*WHAT THE EXERCISE ASKS*:
Which lines of the records below contain the word "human"? Show each one.

*RECORDS SUPPLIED*:
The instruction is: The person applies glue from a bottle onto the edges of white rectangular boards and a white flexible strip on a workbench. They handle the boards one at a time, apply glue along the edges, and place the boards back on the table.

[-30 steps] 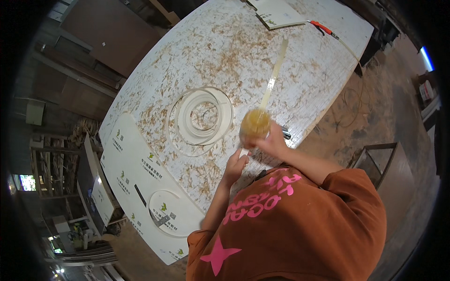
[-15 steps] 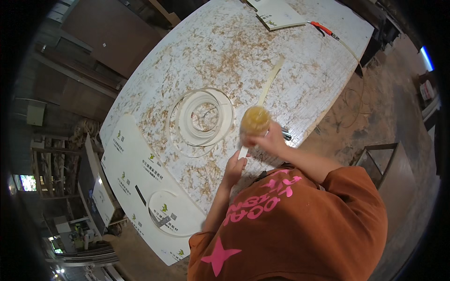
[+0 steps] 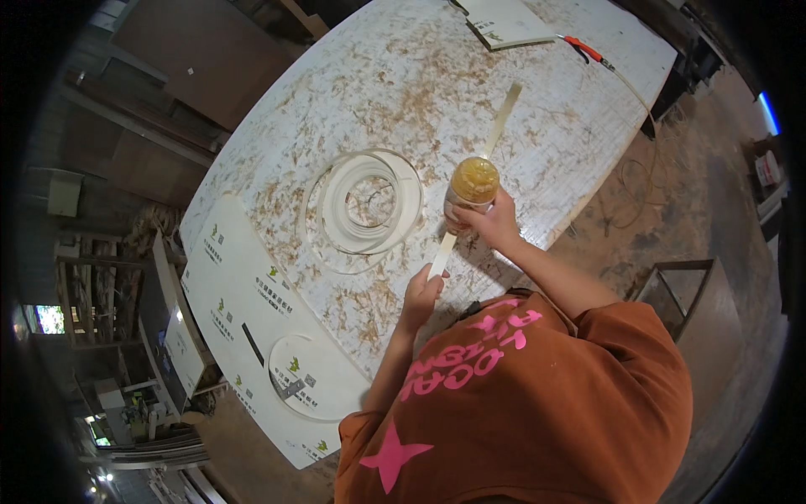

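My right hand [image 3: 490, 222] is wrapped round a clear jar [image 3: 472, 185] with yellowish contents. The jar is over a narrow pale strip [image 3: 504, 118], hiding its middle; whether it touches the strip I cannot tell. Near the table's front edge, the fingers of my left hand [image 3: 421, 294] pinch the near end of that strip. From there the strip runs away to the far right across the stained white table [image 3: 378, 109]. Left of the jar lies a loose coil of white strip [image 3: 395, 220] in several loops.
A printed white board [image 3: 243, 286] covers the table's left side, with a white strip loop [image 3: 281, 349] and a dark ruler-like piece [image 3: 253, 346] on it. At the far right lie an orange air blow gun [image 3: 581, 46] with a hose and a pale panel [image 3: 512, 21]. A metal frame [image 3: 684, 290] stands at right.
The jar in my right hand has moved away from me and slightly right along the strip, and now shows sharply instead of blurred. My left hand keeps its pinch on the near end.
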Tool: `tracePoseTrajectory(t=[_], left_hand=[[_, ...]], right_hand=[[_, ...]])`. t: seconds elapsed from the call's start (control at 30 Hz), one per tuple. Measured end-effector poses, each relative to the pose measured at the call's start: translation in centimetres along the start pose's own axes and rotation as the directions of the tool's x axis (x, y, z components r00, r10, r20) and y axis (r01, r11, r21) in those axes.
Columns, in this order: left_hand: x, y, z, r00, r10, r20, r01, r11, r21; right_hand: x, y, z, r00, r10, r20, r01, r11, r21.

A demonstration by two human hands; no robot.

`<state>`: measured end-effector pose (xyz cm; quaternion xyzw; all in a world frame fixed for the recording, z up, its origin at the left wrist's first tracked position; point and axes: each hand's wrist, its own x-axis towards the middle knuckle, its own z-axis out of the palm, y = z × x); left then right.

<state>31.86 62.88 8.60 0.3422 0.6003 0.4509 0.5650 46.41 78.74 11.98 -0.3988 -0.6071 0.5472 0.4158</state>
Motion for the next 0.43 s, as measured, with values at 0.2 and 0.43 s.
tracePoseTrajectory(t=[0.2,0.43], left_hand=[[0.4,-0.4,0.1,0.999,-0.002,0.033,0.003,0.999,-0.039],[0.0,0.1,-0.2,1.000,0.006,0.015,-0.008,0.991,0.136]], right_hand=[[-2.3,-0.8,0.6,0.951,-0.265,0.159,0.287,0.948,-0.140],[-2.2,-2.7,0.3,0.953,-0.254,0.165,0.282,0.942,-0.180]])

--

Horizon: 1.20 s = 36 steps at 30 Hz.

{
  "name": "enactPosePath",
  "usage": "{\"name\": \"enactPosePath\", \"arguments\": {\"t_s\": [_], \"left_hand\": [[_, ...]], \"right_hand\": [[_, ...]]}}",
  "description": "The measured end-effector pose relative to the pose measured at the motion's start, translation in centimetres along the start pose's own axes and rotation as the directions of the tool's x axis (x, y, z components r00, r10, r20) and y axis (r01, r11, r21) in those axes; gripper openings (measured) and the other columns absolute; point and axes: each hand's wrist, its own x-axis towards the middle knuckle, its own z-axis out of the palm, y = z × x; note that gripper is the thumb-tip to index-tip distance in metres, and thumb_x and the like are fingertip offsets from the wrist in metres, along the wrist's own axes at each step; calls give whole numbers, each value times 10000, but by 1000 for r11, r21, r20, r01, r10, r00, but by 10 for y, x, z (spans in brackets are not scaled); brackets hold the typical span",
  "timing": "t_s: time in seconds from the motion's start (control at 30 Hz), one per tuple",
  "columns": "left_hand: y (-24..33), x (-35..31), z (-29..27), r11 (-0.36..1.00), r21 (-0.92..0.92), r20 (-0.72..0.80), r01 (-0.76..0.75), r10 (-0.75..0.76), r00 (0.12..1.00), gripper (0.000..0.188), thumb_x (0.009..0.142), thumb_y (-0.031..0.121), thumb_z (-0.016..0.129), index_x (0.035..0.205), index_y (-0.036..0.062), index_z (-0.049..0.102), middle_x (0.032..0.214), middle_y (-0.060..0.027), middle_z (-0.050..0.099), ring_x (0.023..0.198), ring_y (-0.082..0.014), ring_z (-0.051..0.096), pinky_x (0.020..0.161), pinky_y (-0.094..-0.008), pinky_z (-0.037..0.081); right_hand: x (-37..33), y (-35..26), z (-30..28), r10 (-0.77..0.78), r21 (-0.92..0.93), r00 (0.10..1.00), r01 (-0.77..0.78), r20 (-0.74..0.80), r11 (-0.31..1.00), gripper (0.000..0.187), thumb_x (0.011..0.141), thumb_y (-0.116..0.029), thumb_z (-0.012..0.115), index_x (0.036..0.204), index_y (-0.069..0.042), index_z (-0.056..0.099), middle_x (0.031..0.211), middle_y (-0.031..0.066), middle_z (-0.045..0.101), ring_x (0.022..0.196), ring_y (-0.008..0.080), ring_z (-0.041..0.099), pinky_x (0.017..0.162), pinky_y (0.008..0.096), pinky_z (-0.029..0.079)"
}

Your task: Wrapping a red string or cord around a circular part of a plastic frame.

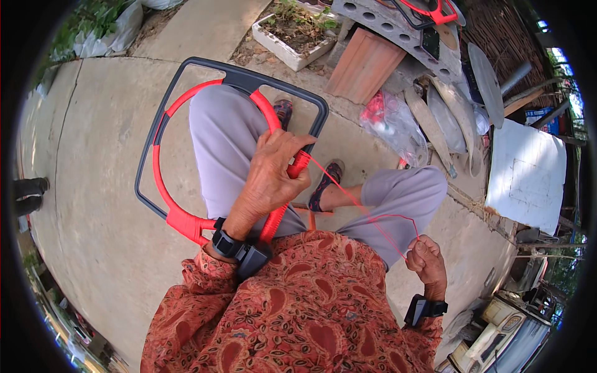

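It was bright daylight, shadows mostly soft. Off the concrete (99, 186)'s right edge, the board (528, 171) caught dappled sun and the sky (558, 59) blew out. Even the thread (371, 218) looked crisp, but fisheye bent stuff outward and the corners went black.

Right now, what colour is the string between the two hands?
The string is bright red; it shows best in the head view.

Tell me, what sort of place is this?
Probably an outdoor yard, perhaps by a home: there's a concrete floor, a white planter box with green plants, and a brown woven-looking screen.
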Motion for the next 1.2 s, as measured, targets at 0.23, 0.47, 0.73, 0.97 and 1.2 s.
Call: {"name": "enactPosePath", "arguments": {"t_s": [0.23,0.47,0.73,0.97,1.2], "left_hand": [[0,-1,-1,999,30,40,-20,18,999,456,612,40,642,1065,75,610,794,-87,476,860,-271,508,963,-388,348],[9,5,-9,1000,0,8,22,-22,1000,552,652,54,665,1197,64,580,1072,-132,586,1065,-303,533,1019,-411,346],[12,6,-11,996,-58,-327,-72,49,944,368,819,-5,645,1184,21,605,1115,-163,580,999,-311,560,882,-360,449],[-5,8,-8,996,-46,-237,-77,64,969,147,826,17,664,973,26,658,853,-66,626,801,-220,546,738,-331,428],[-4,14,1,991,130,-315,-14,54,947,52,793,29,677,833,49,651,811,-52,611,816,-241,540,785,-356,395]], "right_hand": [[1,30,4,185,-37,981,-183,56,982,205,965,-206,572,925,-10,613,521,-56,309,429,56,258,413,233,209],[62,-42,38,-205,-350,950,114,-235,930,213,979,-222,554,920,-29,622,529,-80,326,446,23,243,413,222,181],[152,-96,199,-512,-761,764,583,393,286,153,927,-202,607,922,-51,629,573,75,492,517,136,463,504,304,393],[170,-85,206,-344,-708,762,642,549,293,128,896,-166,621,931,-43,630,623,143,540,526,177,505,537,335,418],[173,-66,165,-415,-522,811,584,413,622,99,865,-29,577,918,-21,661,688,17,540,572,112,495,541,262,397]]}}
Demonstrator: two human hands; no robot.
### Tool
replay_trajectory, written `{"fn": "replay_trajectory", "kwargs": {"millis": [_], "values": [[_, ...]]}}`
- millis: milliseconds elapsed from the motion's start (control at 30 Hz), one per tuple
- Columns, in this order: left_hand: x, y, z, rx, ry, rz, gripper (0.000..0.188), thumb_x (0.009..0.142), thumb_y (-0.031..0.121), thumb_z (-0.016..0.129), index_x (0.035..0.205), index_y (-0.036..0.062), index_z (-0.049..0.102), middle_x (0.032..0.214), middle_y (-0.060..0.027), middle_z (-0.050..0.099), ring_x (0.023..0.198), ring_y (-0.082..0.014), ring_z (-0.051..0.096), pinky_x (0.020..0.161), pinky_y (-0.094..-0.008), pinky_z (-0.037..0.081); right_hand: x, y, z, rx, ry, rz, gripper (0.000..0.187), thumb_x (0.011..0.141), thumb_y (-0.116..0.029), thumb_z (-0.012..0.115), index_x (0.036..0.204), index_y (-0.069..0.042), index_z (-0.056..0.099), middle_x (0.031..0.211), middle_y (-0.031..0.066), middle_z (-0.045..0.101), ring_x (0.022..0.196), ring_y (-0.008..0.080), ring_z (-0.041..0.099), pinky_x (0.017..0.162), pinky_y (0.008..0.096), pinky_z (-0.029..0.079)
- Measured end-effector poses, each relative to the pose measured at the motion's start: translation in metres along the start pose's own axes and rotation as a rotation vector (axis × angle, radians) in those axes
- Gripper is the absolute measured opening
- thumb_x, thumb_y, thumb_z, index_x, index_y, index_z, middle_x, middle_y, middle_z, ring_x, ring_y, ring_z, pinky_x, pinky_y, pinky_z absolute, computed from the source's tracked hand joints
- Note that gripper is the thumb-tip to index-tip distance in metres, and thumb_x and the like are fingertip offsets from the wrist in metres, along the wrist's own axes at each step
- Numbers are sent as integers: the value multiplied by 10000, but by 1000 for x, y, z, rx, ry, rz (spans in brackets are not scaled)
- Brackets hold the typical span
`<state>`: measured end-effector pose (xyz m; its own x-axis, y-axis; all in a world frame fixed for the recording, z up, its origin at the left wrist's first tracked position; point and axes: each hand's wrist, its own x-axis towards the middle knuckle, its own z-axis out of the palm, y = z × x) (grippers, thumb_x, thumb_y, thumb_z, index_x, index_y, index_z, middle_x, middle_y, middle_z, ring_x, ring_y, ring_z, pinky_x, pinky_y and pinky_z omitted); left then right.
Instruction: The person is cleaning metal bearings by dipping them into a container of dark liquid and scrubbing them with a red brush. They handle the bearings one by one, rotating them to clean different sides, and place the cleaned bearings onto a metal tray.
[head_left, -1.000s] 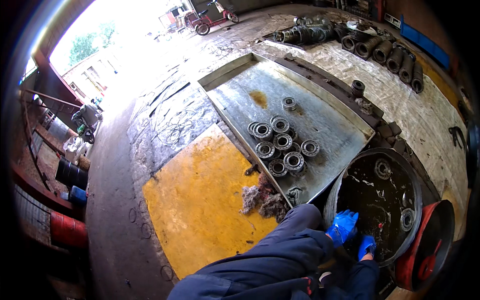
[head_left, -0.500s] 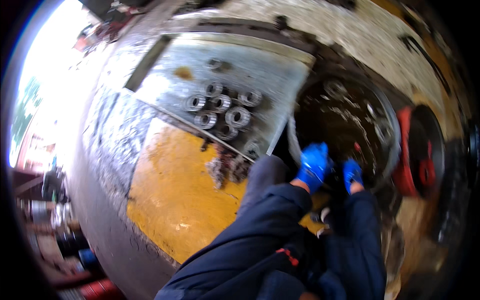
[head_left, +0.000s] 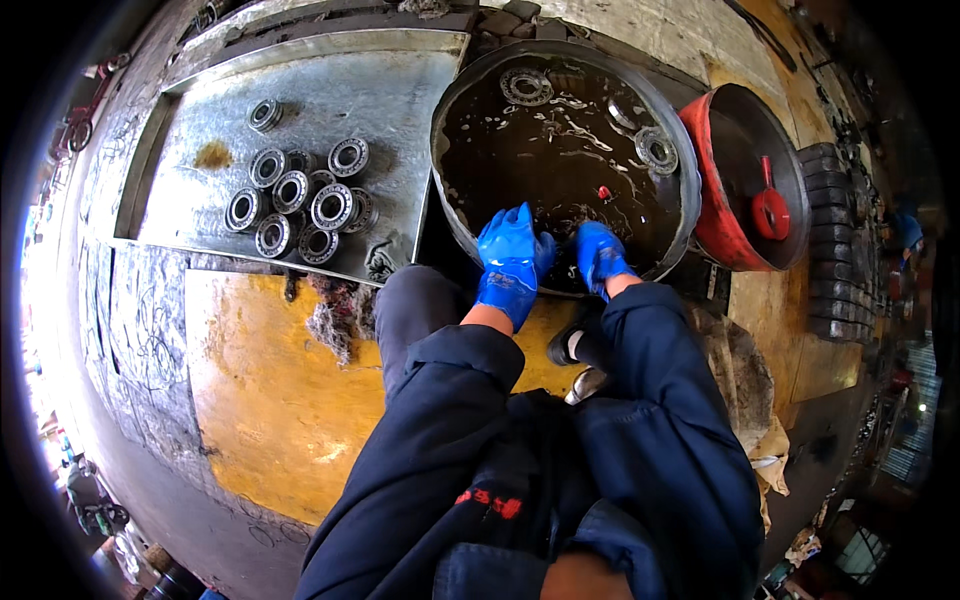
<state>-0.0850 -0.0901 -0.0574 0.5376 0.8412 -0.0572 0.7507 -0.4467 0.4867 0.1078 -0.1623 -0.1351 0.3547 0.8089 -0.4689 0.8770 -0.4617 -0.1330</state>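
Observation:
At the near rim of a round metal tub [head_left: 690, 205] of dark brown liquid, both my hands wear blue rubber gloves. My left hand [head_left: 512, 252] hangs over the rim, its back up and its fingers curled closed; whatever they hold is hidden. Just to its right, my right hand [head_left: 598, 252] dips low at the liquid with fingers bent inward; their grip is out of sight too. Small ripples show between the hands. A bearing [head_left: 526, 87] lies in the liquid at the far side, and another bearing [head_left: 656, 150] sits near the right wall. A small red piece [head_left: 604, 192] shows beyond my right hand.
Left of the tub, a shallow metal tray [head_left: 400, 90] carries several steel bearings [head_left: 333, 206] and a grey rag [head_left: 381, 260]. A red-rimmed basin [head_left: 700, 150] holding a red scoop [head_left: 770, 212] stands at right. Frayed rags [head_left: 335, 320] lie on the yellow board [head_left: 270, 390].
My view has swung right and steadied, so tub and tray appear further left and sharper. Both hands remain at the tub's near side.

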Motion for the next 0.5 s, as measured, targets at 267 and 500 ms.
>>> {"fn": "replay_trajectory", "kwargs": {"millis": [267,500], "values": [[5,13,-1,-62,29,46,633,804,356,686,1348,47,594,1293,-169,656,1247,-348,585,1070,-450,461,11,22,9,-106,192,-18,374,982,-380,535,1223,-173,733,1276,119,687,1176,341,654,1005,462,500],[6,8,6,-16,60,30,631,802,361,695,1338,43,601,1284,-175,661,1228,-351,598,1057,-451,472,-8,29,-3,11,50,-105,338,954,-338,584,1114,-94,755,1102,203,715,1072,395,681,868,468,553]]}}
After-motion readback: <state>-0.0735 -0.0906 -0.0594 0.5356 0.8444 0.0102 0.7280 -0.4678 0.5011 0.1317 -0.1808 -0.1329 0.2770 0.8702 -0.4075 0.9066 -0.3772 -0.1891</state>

*COMPLETED EXERCISE*:
A demonstration by two human hands; no robot.
Demonstrator: two human hands; no robot.

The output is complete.